The residents of Oakwood Beach, a small neighborhood that faces the Atlantic Ocean on Staten Island’s southeast coast, held a community meeting days after Sandy had raged through, killing three residents and destroying dozens of homes.

Community leader Joe Tirrone Jr. said it was at that meeting that he casually floated an idea past his neighbors.

“After the storm, we had a community meeting, and just about everybody attended, and one of the things we said was that there is a government program and would anybody be interested in the government buying your home, and everybody raised their hand,” Tirrone said.

New York Gov. Andrew Cuomo offered to pay Oakwood Beach residents 100 percent of their homes’ value before the storm hit, plus a 5 percent bonus if the residents stayed in Richmond County. Now, more than 90 percent of the community has taken steps to participate in the program, Tirrone said.

Cuomo hopes to build a “buffer zone” on the most vulnerable parts of the New York coast to prevent against future storms, he said.

“There are some parcels that Mother Nature owns,” Cuomo said in his annual State of the State address this year. “She may only visit once every few years, but she owns the parcel, and when she comes to visit, she visits.”

Oakwood Beach was located in a particularly low-lying and marshy area.
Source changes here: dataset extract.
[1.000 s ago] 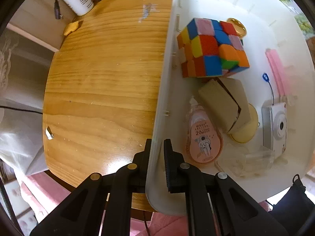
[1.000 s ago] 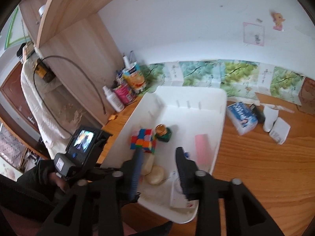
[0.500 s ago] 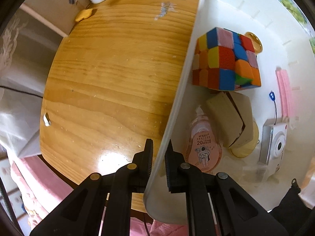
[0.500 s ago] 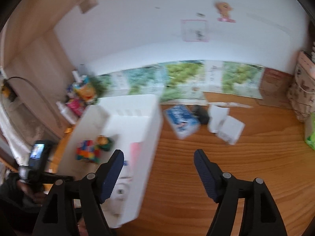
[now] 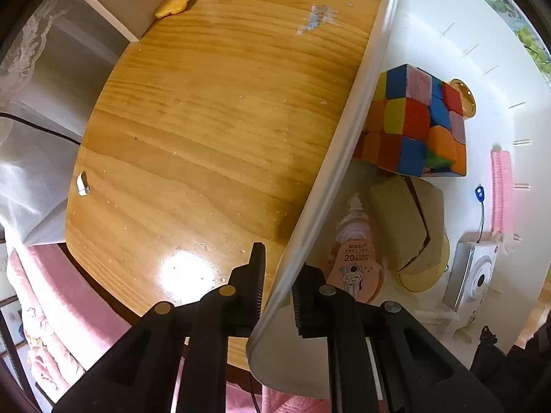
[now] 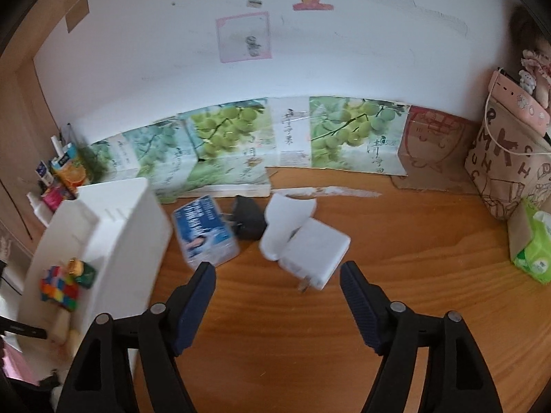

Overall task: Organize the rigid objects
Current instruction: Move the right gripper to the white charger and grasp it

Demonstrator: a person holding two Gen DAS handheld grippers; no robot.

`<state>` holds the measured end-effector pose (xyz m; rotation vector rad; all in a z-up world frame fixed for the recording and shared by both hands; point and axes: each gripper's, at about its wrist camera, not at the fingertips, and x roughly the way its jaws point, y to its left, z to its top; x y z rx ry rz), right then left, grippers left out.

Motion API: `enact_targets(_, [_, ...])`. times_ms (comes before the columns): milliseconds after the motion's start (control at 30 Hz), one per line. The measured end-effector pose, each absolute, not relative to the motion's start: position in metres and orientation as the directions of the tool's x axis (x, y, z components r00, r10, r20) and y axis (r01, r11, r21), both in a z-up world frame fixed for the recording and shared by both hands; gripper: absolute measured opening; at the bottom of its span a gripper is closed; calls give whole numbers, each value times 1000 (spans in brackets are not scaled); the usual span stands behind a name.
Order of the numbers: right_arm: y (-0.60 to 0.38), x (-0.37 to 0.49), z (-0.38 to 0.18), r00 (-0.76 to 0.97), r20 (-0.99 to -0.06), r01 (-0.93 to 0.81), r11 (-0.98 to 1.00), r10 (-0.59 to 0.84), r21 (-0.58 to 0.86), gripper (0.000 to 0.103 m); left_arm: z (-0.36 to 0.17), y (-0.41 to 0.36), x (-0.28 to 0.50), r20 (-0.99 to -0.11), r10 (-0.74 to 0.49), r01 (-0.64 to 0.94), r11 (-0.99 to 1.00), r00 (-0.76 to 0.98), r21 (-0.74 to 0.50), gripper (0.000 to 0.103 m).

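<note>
In the left wrist view, the rim of a white plastic storage bin (image 5: 330,179) is straddled by the left gripper (image 5: 277,289) at the lower centre; its jaws have just eased slightly apart, with a narrow gap visible on both sides of the wall, so the rim is no longer pinched. Inside the bin, at the right of the frame, a multicoloured puzzle cube (image 5: 416,124), a tan folded cardboard piece (image 5: 403,223), a peach-labelled bottle (image 5: 354,258) and a small white toy camera (image 5: 477,275) are seen.

In the right wrist view, the right gripper (image 6: 277,289) is spread wide, its jaws having just opened, with nothing between them. Just above it, a white rectangular power adapter (image 6: 315,254) lies on the wooden tabletop (image 6: 413,258), beside a blue-printed tissue pack (image 6: 203,230).
</note>
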<state>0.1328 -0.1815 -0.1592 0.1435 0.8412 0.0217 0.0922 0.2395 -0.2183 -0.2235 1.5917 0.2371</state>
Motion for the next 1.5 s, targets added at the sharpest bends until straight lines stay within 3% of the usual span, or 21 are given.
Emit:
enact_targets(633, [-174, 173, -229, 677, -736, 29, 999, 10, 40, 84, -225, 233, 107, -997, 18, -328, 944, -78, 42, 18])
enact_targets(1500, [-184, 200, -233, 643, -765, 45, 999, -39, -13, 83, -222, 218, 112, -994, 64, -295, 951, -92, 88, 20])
The buyout program would ensure that the land remains “vacant in perpetuity,” said New York state officials.

The small Staten Island community stands in contrast to many other areas hit hard by Sandy, where construction efforts are well underway to repair homes, boardwalks and highways that were destroyed in October.

In Breezy Point, a small community on the tip of New York’s Rockaway peninsula in Queens, residents said immediately after the storm that they would work to rebuild their homes, destroyed by the storm and a resulting fire. Today, construction crews are working to have some of the homes ready by summer.

In New Jersey, Gov. Chris Christie vowed to rebuild the broken boardwalks and obtain federal funding for residents quickly so that they could begin construction on their homes.

“As a kid who was born and raised in this state and who spent a lot of time over my life, both my childhood and my adult life, at the Jersey Shore, we’ll rebuild it. No question in my mind, we’ll rebuild it,” the governor said last November.

On Monday, Christie announced the approval of $1.83 billion in federal funds for rebuilding and recovery efforts.

Congress approved more than $60 billion in disaster relief funding to help with the rebuilding efforts.

“New Jersey seems to be going for the ‘rebuild stronger and more resilient’ way, those are the two buzzwords they’re using, to elevate the houses and reinforce the need for beach nourishment projects and beach management in general that makes … it more difficult to submerge shoreline,” said Stewart Farrell, director of the Coastal Research Center at Richard Stockton College in New Jersey.

Farrell said that both approaches, from rebuilding in New Jersey to razing homes in Staten Island, could work if done right.

“Either situation is successful,” he said. “They’re both viable solutions.”

“[Staten Island] did get heavily, heavily damaged, and that doesn’t say that it couldn’t rebuild smarter with barriers or levees installed, or somehow raise everything up substantially, but that it is an expense somebody has to bear. So the fact that 90 percent agreed to a buyout says they had seen the writing on the wall,” Farrell said.